By Cari Morris

SALE runner Callum Rowlinson conquered Snowdonia and brought home one of the UK’s most prestigious marathon crowns, winning the event with the second fastest time ever recorded on the course.

After 26 miles of challenging terrain elevating to heights of 1,200 feet, the former pupil at St Hughs, Timperley, and St Ambrose College, Hale Barns, cruised through the finish line with an outstanding time of 2hrs 34mins 14secs – just 36 seconds off the current record.

Covered in mud, blood and sweat, Rowlinson, who now runs for Salford Harriers after more than 19 years with Sale Harriers, addressed the crowds at the finish line.

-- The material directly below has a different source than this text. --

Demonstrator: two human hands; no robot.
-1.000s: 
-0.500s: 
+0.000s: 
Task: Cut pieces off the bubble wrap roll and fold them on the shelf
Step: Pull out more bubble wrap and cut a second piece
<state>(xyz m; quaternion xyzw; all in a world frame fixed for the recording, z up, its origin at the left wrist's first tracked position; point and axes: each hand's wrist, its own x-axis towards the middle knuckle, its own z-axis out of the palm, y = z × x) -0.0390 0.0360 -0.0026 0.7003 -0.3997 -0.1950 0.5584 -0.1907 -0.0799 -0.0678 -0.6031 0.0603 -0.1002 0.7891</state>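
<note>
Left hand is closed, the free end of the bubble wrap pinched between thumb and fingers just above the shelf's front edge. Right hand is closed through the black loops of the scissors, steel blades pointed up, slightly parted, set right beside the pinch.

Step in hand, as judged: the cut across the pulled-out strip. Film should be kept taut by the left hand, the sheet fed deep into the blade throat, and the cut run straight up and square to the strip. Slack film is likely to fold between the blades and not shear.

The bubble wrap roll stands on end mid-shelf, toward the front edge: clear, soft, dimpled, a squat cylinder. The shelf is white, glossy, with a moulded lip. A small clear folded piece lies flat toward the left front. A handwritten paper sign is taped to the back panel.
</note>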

Having entered twice before and not managing to finish, it was third-time lucky for the runner who said: “I can’t believe it.

"This means so much, and I am not sure how I made it down in the last couple of miles as I am a terrible downhill runner.

"But to win this race, when you look at some of the past winners is just amazing.”

The Snowdonia Marathon is regarded as one of the most difficult races in the running calendar, so Rowlinson knew the challenges he had to face.

But years of experience, and several trips to the mountains, had prepared him for the race.

And his triumph was the culmination of years of hard work since first following in his parents’ footsteps and running for Sale Harriers since he was a child. The 26-year-old added: "I went running with my mum and dad in Sale.

"It was the people there and my love for competing that grew my passion – you really get out what you put in.”

Mum Lynda, who joked Callum 'had no choice' in running for Sale, could not be prouder of her son who has always been determined to carry on training and competing, despite working as a full-time science teacher at Manchester Health Academy.

She said: “It is such an achievement. I feel an overwhelming sense of pride and I’m so pleased with his dedication.

"He does so much training while he holds a full-time job. He’s got more dedication than I have.”

Despite his busy teaching schedule, Rowlinson always finds time to maintain his training schedule.

He went on: “I train twice a day. I wake up at 5.30am and go again in the evening. It’s my me time.”

Those earley mornings paid off in Wales but his parents, who were present at the first two races where he failed to finish, chose to support him from home on his third attempt.

Lynda explained: “Me and his dad stayed away as we thought we would bring him bad luck.

“We like to think us staying away brought him the luck he so well deserved.

“I probably would have made a fool of myself by crying buckets anyway.”